Microbial community is extensive among insects. As a special kind of microbial community, insect-associated fungi have been a source of new microbial resources [29, 30] and biologically active natural products [16, 31, 32]. While fungi were present in A. mellifera ligustica, the leading research mainly focused on the honeycomb, honeybee gut, pollen, and bread [23, 3336]. To the best of our knowledge, this is the first report on the diversity, antibacterial and antioxidant activities of culturable fungi from honeycomb, honeybee product (royal jelly), larvae, and different parts of A. mellifera ligustica. Forty-five fungi were isolated and characterized by the dilution-plate method and molecular biological identification. Furthermore, three metabolites were purified and characterized from C. subaffine MFFC22. Consequently, honeybee-associated fungi can provide a resource for microbial diversity and natural products.
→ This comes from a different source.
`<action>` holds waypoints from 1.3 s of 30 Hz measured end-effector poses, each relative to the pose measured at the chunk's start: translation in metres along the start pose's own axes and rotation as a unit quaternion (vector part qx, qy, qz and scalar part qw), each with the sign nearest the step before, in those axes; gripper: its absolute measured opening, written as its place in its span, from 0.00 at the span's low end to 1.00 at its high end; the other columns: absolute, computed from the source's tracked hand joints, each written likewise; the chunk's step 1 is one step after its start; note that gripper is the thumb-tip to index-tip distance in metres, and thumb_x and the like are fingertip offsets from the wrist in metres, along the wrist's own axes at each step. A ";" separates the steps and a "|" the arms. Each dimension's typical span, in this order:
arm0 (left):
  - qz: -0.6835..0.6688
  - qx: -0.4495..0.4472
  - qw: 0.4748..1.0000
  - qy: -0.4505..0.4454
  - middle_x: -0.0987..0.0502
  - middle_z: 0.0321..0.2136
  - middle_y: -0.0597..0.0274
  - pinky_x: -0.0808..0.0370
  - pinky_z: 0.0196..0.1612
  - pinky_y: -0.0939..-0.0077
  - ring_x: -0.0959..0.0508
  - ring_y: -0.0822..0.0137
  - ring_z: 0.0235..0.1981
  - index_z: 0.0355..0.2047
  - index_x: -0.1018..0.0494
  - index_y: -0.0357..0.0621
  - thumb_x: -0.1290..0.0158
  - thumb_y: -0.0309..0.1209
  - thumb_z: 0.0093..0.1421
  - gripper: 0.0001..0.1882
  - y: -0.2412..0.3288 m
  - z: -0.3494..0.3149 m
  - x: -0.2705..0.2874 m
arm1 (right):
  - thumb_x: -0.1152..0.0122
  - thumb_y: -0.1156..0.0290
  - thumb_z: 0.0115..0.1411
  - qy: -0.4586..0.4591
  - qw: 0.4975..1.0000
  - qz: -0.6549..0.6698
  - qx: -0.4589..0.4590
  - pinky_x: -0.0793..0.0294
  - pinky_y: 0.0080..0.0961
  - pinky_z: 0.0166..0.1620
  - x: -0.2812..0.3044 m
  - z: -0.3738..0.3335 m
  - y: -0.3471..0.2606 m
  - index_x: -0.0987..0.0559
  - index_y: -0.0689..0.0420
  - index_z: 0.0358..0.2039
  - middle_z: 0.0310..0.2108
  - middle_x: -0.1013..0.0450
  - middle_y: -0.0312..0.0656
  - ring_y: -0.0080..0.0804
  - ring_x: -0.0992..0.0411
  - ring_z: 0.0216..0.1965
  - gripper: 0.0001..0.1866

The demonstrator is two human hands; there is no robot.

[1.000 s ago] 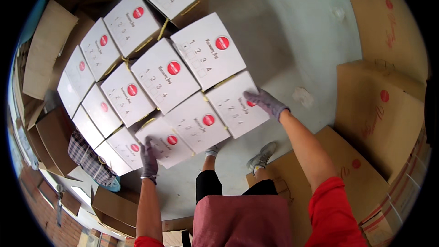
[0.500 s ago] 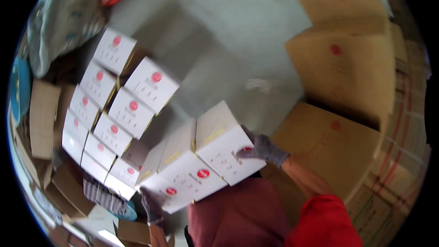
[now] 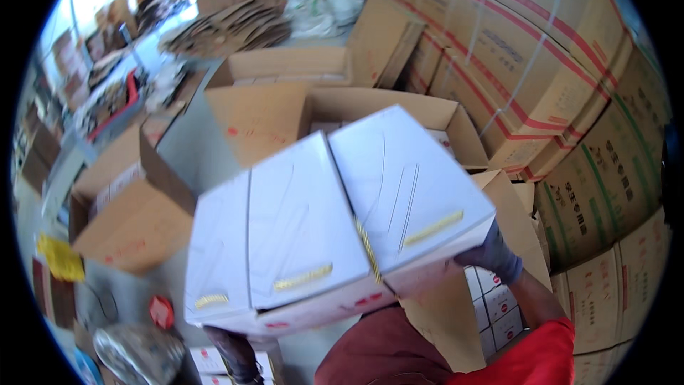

The same fungus of I. lacteus was isolated and identified from honeybee gut, head, hypopharyngeal gland, larvae, and royal jelly in our study. It suggests that the fungus is widely distributed in A. mellifera ligustica. Some fungi isolated from honeybee larvae, hypopharyngeal gland, honeycomb, and royal jelly were wood-rotting fungi, such as T. hirsuta, S. commune, B. adusta, and L. lactinea [3739]. Besides, the genus Arthrinium isolated from honeybee gut and larvae has been reported as a plant pathogen [40]. Compared with the fungal diversity of other insects, some fungi isolated from honeybee were the same as those of other different insects. For example, I. lacteus and P. brasiliense were also isolated from termites, and F. solani was isolated from beetles [41, 42]. Aspergillus, Alternaria, Chaetomium, Fusarium, and Arthrinium genera have already been found in the honeybee. For example, AspergillusChaetomium, Fusarium, and Alternaria sp. were isolated from honeybee gut, and Arthrinium sp. was isolated from pollen [23, 3335]. However, most of these fungi reported in this study are new for this honeybee. For instance, this is the first report of the isolation of T. hirsuta and S. commune from both honeycomb and royal jelly, I. lacteus from all parts of honeybee samples. Additionally, one rare fungus P. brasiliense was found in honeybee cuticle, which was reported previously in the gut of Acrida cinerea [43].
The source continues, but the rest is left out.